There weren’t any stools at the bar. Comfort wasn’t part of the atmosphere. I leant on the counter and rubbed my temples, tried to drive the ache from the strobe out of my skull. Oda leant next to me, smiled at the barman and said, “You got anything that isn’t alcoholic?”
The barman looked at her like she was a mammoth.
She shrugged. “My hopes were few.”
There was a list of cocktails laminated to the surface of the bar. For each cherry-topped drink, I could have had three home-microwaved suppers. I pointed at one and said, “That.”
“A Hot Red Sex?”
We weren’t sure how to answer. “Sure,” we mumbled. We’ll try anything, once.
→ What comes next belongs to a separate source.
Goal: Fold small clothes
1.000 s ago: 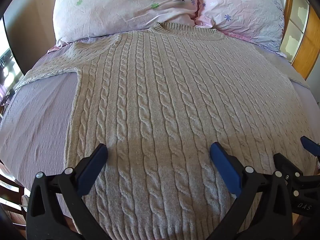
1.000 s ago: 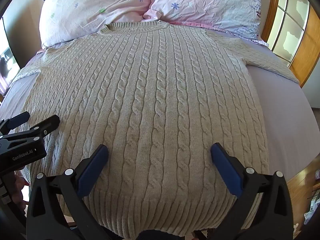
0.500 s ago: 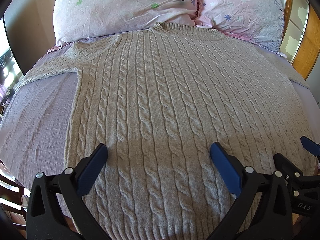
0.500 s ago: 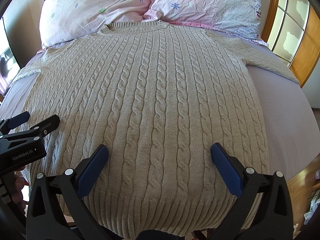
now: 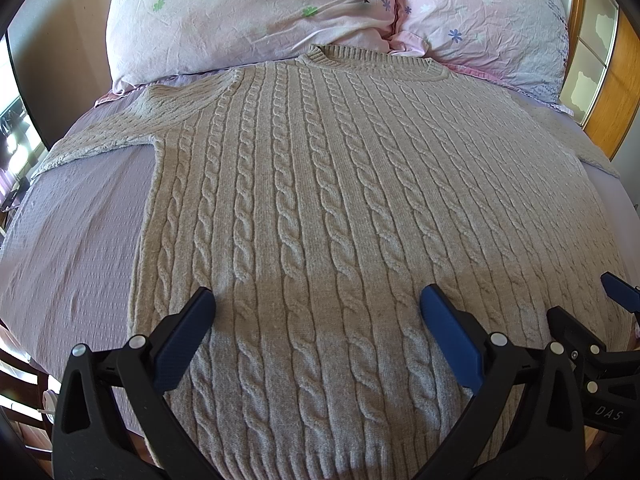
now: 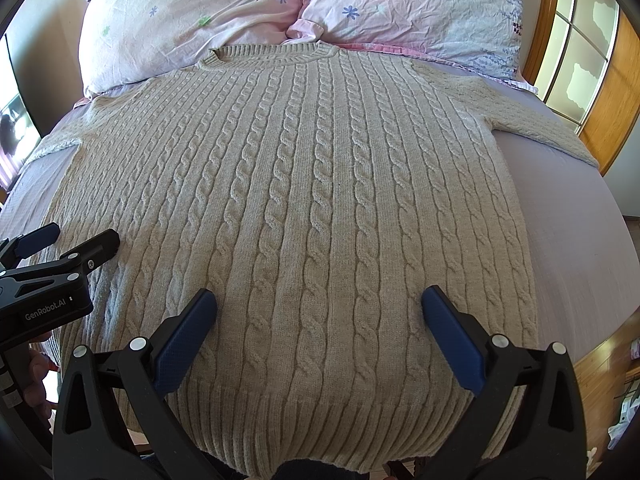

The barman turned; the barman worked. The thing he ended up putting in front of me was, in the UV light, the colour and consistency of lumpy custard. We sniffed it carefully and smelt booze and peach juice. We dipped a finger in it, licked it dry, couldn’t really taste anything. We held it up to the light. Oda said, “Are you going to drink it or not?”
We took a careful sip. It was like swallowing a fermented mango soaked in a vat of acid. We wheezed. Oda turned away, and smiled. Teetotal. It made a sort of inevitable, self-righteous sense. I pushed the glass across the counter to a safe distance, just in case it started to melt, and turned my head towards the dance.
Dum dum dum dum dum dum dum dum dum
“See anything that sets your Satanic senses buzzing?” asked Oda nicely.
“Yes.”
“Going to do anything about it?”
“Don’t know. Don’t know what it is yet.”
“That’s the problem with mystic forces,” murmured Oda. “They tell you that you’re going to die, but they never specify how. It’s so you can feel the fear before the end, as some small redress for the life of arrogance you have led.”
“You know, you could learn something from Anissina.”
“I don’t think so.”
“No, seriously. You could learn how to be quiet.”
“Information,” she replied primly, “is not truth.”
Mo’s shoes didn’t seem much help any more. Now that we had arrived, they didn’t even seen inclined to dance. I looked at the people on the dance floor, faces coming and going like a jerking film in the glare of the strobe. All young: kids, teenagers, dressed in the kind of scruff that needs a rich man’s budget, jeans slashed the right way, skin pierced with the right studs, hair done at a hundred quid for each gelled-up spike, brands artfully aged on cotton deliberately stained. The bouncer had been right - we didn’t fit in. Too old, too mundane. Only our shoes were in the right area, all style and huff.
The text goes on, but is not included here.